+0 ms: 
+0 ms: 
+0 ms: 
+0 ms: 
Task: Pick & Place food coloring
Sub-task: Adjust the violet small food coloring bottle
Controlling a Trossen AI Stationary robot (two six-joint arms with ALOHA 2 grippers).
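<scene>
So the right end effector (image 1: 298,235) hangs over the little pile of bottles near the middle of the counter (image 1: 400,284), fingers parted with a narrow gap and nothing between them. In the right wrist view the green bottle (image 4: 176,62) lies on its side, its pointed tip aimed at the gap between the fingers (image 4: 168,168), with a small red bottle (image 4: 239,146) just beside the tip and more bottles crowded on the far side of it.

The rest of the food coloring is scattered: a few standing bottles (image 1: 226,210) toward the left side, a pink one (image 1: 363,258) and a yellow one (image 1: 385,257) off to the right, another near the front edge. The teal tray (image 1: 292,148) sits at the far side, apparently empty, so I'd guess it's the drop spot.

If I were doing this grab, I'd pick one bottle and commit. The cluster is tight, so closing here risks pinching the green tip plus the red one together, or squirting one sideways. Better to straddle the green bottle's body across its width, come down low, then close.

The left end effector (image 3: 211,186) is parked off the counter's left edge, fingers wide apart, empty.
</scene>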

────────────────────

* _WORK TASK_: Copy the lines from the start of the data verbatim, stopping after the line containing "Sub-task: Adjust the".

* _TASK RESULT_:
+0 ms: 
+0 ms: 
+0 ms: 
+0 ms: 
Task: Pick & Place food coloring
Sub-task: Adjust the violet small food coloring bottle

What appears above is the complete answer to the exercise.